My goal in this paper was mostly to quantify the magnitudes and the mechanisms through which economic activity is driving that biodiversity loss. I chose India because it’s a country that is very biodiverse. I think 12% of all the world’s species exist in India. India is also on a development campaign whereby they’re approving lots of infrastructures constantly.

One unique aspect of the infrastructure that India is building is that a lot of it involves encroachment into the forest. Projects are sited in these eco-sensitive zones, if you want to call them that. What I did was basically quantify biodiversity through a new measure from an app called eBird using this indicator species, which are the birds. I got a million bird-watching diaries from the users as they travel around the country, and I combined that with permits for the infrastructure projects, for all of them that were approved between 2015 and 2020.

What I find is basically that there is a big tradeoff. The development is triggering a lot of biodiversity on the order of about 20%, meaning that the development projects are contributing about 20% of the national species loss over that period. As you mentioned, there is a lot of heterogeneity in the sense that places where the institutions are more extractive in nature—meaning that it’s just build, build, build—that’s where the tradeoff is the biggest.

Then there’s also places in India that are a bit more inclusive, in the sense that the individuals or the communities that live near the development projects, specifically tribal groups, are involved in the development planning a bit more. And so their needs are expressed more through the development process, and the projects are more sustainable in those locations. The takeaway is that these grassroots institutions are important for achieving sustainable development in India.

Best and Worst Kinds of Development Projects

RAJAGOPALAN: Two threads that I want to pick up from this: One, there’s a lot of heterogeneity. Can you walk us through what kinds of development projects are the worst in terms of biodiversity loss and which ones are not so bad? As economists, if we’re thinking about cost-benefit analysis, we really need to know what is on the benefit side of the ledger when it comes to loss of biodiversity.

MADHOK: No, that’s a great question. Fortunately, in all of the construction permits I’ve collected, they categorized the projects into six categories. There’s transportation projects; there’s resettlements, which are camps that they build for relocating people; there’s electricity; irrigation; and mining projects. The most harmful projects that I found were the resettlement camps and the transportation projects. The least harmful ones were the irrigation and the mining projects. I know the mining one is a bit surprising, so I can talk about that in a bit.

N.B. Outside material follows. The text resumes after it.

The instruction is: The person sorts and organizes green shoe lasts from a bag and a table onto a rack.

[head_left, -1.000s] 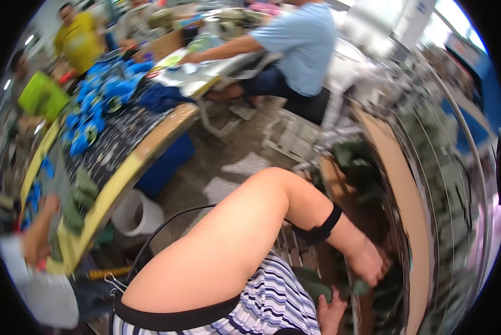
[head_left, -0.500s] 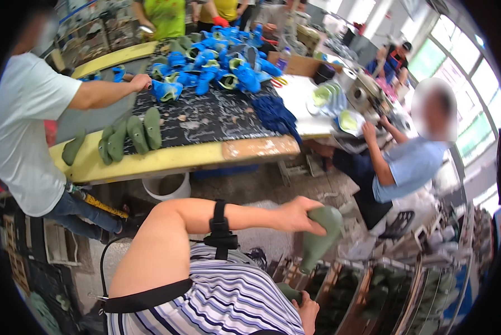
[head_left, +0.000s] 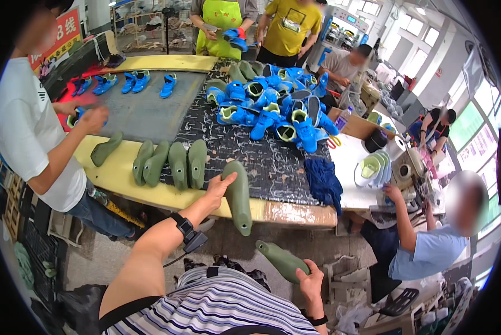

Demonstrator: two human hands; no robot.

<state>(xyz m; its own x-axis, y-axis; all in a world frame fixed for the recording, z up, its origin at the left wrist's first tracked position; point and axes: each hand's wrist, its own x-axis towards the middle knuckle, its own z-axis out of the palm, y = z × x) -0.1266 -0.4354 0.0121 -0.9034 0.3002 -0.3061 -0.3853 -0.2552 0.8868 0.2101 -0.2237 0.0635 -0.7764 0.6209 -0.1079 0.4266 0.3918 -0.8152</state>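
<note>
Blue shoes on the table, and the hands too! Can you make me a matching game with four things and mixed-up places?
1. right hand
2. left hand
3. blue shoes
4. dark blue cloth

A. holds a green foot mould, table edge behind it
B. crumpled beside the white tabletop
C. holds a second green foot mould, floor behind it
D. heaped on the black patterned sheet

Pairs: 1-C, 2-A, 3-D, 4-B
</note>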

I think the reason that the resettlement camps are the most harmful—it’s a bit hard to say because I don’t have too many details about the characteristics of the specific projects—but these resettlement projects are a whole package of infrastructure. They’re building new communities, basically. There’s pipelines there, there’s transmission infrastructure—it’s more than just one single project. Transportation, of course, because it’s been shown in the literature—roads that cut forest, fragmented forest, cut off migration corridors and things like that. That can be one of the reasons.

Then irrigation, it didn’t have a huge effect. I think it is because there’s two things happening with irrigation. One, the physical project itself and the deforestation caused by it, especially by dams in remote places—that’s triggering species loss because there’s habitat loss, but it’s also opening up water habitat. That can attract new species, and so there’s this offsetting effect.

Then mining, I think, was mostly a data aberration. The reason is because, like I said, my biodiversity data is coming from these individuals who are going around collecting species information. There’s not a lot of them who are going to remote mining districts. I found that the use of this app is less than half of the average in most of the mining districts. Actually, when I did a verification and I restricted the sample to the high-activity districts, the mining effect doubles in magnitude, which seems a bit more of a reasonable result.

A False Dichotomy?

RAJAGOPALAN: One of the bigger questions I have about the broad tradeoff, now that you’ve highlighted the details of different projects, you set it up as an economic development tradeoff against biodiversity. But to me, it seems like that’s not a foregone conclusion, for two reasons. One, there can be economic development through other mechanisms. For instance, India’s largest economic growth was unleashed by dismantling a particular regulatory system.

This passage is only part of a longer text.